Hannah: It's all trivial – your grouse, my hermit, Bernard's Byron. Comparing what we're looking for misses the point. It's wanting to know that makes us matter. Otherwise we're going out the way we came in. That's why you can't believe in the afterlife, Valentine. Believe in the after, by all means, but not the life. Believe in God, the soul, the spirit, the infinite, believe in angels if you like, but not in the great celestial get-together for an exchange of views. If the answers are in the back of the book I can wait, but what a drag. Better to struggle on knowing that failure is final. (2.7)

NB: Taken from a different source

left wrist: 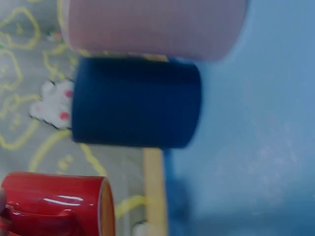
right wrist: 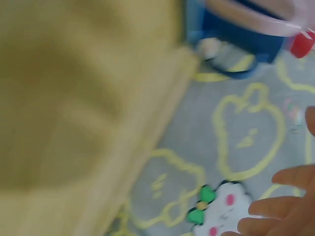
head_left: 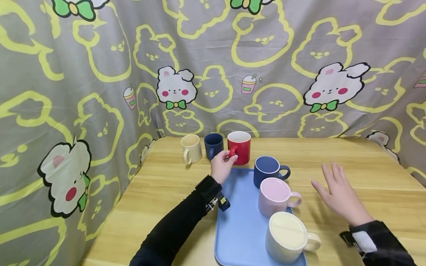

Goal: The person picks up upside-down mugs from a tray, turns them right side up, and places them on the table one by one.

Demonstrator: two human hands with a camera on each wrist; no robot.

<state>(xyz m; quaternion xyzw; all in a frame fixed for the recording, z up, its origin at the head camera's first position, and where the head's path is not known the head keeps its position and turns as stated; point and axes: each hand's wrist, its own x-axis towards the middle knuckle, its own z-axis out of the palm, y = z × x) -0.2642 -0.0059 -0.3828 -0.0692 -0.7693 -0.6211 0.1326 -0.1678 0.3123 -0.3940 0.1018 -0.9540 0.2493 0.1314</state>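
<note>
My left hand (head_left: pixel 222 167) pinches the handle of a red mug (head_left: pixel 244 149) with a white inside, just behind the blue tray (head_left: pixel 241 221). In the left wrist view, the red mug (left wrist: pixel 54 196) shows its base rim, with curtain visible between it and the table; it appears raised. On the tray's right side stand a navy mug (head_left: pixel 264 179), a pink mug (head_left: pixel 271 203) and a cream mug (head_left: pixel 283 240), handles to the right. My right hand (head_left: pixel 344 199) hovers right of these mugs, its fingers spread and holding nothing.
Left of the red mug, a small cream mug (head_left: pixel 192 149) and a small navy mug (head_left: pixel 213 142) stand on the wooden table (head_left: pixel 159 188). A grey curtain (head_left: pixel 213 44) with yellow outlines and rabbit prints hangs behind and to the left.
</note>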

Here we get Hannah's manifesto: if she had a Facebook page, this would definitely be in her profile. While Valentine is excited by the possibilities opened up by the unknown, Hannah goes a step further – for her, not knowing is the point. If we could know once and for all, for certain, that would take the fun out of it.

Quote #10

Septimus: When we have found all the mysteries and lost all the meaning, we will be alone, on an empty shore.
Thomasina: Then we will dance. (2.7)

Yep, we're all doomed, but let's dance anyway. The play raises the question, if the universe is falling apart and we can't stop it, what should we do? Thomasina's answer (party like it's 1899!) may seem frivolous, but are there any better options?